© JUNGE FREIHEIT Verlag GmbH & Co. www.jungefreiheit.de 28/15 / 03. Juli 2015

Frankreichs tiefe Orientierungskrise: Auflösung des historischen Bewußtseins
Pseudokompetenzen statt Bildungskanon
(wm)

Bislang am weitesten vorangeschritten ist der qua Einwanderung forcierte „Untergang des Abendlandes“ in Frankreich. Kein Wunder daher, daß dieser Prozeß dort auf den geistig, politisch, basisdemokratisch stärksten Widerstand trifft. Was augenblicklich abzulesen ist an der Protestwelle, die der Unterrichtsreform der aus Marokko eingewanderten Bildungsministerin Najat Vallaud-Belkacem entgegenschlägt, die, anstelle von Latein und Deutsch, auf mehr Islam und, zwecks „Erziehung zur Reue“, mehr Kolonialgeschichte setzt. In den Kontext empörter Reaktionen gehört auch der Appell von Bruno Benoit, dem Vorsitzenden der Gesellschaft französischer Geschichts- und Geographie-Professoren, den La Nouvelle Revue d’Histoire im Frühjahrsheft (3/2015) abdruckt. Nach US-Vorbild, so klagt Benoit, würden mit Geschichte und Geographie Kernfächer des tradierten Bildungskanons zugunsten des Trainings von „Pseudokompetenzen“ geopfert.
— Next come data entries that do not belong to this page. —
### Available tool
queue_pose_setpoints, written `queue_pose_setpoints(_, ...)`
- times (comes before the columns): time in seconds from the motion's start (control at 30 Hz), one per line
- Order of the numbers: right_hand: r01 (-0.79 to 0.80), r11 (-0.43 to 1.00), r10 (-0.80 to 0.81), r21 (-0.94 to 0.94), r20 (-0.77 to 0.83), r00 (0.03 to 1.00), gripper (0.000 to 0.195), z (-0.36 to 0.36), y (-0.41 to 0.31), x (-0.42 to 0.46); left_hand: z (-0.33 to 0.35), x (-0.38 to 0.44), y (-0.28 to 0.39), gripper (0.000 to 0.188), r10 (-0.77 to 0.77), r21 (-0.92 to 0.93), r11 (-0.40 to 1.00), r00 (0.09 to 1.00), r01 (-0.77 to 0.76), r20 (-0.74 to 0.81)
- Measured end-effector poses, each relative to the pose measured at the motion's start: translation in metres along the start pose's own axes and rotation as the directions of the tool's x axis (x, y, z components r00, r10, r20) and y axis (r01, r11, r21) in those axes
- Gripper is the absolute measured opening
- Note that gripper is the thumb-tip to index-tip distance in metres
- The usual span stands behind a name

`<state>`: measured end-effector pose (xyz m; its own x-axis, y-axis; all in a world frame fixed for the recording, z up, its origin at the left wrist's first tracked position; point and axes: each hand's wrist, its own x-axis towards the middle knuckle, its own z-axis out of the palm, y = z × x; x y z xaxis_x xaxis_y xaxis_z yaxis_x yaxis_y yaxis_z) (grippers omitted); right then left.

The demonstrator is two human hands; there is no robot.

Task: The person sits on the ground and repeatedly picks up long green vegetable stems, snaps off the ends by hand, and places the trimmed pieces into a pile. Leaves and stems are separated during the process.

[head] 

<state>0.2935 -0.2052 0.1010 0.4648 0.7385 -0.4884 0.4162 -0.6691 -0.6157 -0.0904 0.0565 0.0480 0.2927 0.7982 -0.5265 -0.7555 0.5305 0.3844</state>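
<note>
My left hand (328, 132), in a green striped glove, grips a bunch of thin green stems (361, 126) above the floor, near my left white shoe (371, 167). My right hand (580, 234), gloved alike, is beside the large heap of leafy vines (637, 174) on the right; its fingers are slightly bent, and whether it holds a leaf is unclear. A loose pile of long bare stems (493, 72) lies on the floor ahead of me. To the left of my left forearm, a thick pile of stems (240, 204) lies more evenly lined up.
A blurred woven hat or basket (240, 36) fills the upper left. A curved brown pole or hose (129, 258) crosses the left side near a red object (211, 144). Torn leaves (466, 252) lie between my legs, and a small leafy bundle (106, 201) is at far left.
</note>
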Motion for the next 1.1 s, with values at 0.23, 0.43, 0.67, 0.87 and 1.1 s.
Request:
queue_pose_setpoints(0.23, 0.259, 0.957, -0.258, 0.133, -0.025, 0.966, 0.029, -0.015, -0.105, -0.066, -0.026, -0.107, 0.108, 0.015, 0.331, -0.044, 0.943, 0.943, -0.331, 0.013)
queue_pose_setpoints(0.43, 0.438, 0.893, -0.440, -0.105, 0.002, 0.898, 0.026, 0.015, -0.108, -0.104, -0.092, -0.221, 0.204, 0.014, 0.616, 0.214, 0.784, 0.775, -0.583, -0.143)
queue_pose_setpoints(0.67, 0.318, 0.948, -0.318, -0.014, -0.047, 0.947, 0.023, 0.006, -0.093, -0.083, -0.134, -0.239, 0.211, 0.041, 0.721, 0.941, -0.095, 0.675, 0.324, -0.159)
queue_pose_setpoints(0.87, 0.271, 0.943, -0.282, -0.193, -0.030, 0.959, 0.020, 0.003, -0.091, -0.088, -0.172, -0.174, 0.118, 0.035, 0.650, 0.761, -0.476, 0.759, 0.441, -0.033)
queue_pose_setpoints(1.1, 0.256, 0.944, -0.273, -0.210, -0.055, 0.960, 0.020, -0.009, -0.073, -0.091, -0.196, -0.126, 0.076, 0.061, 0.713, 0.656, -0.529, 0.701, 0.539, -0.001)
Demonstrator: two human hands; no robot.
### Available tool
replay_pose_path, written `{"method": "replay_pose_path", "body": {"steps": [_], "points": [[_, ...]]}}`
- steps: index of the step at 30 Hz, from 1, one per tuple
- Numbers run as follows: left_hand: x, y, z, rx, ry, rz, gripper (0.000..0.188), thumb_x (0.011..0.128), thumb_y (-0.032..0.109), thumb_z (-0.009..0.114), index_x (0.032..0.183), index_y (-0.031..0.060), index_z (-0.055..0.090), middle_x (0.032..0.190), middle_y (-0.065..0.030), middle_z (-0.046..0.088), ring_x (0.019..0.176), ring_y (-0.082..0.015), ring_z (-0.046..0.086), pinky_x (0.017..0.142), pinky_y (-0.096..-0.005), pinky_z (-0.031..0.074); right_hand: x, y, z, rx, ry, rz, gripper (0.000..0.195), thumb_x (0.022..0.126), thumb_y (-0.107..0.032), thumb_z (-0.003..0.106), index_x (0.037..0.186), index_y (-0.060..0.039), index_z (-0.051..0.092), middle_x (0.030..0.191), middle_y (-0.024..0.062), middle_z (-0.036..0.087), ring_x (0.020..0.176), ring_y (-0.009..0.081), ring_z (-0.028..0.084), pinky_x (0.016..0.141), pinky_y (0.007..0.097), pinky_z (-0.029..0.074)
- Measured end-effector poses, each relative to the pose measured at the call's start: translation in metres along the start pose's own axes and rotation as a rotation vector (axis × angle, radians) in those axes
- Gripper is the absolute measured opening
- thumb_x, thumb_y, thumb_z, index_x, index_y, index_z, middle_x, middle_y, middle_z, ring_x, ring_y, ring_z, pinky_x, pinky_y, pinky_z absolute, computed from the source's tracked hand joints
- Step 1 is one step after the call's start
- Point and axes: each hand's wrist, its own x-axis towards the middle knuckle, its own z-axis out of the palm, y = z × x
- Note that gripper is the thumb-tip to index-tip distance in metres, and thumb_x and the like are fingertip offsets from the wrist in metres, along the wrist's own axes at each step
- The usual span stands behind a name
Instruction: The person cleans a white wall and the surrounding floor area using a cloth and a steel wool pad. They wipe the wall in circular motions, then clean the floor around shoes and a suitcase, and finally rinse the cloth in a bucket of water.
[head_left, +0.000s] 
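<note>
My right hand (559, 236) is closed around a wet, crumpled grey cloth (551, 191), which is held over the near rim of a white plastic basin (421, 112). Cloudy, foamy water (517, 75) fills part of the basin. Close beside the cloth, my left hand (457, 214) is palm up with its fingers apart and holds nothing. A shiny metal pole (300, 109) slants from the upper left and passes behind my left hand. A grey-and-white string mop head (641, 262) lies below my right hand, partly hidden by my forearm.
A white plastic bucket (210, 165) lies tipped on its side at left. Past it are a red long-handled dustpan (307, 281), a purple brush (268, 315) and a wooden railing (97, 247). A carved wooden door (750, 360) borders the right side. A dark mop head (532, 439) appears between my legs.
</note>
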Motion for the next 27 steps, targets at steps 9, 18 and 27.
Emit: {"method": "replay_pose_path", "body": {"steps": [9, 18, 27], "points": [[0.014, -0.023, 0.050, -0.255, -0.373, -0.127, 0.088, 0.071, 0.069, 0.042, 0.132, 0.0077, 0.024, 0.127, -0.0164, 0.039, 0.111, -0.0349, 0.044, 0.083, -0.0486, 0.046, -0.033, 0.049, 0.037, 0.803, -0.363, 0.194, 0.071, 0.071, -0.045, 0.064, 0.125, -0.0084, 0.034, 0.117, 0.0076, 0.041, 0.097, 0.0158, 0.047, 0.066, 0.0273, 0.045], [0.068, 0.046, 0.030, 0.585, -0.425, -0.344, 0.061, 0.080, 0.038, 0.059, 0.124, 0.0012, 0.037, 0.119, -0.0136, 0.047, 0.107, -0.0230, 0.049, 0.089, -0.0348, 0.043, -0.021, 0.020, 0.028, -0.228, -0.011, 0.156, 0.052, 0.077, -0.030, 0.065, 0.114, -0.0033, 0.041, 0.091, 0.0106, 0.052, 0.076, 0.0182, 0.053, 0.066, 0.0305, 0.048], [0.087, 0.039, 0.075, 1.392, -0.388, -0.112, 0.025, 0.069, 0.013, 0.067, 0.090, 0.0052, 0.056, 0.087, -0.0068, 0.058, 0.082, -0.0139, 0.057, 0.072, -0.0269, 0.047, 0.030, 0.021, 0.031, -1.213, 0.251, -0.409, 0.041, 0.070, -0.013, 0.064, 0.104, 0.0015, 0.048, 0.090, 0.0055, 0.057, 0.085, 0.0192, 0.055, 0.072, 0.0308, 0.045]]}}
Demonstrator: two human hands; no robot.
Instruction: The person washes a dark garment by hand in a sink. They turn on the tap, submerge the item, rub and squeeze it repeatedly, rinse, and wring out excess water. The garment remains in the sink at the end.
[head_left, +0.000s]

Im selben Heft führt Éric Zemmour, intellektueller Kopf des Kampfes gegen Masseneinwanderung, diese Umerziehungsversuche auf ihre Ursprünge in der „Kulturrevolution“ von 1968 zurück. Sie habe die tiefe Orientierungskrise ausgelöst, in der sich Frankreichs Eliten heute befinden, und aus ihr resultiere die Zersetzung von deren nationaler Identität ebenso wie die Auflösung ihres historischen Bewußtseins.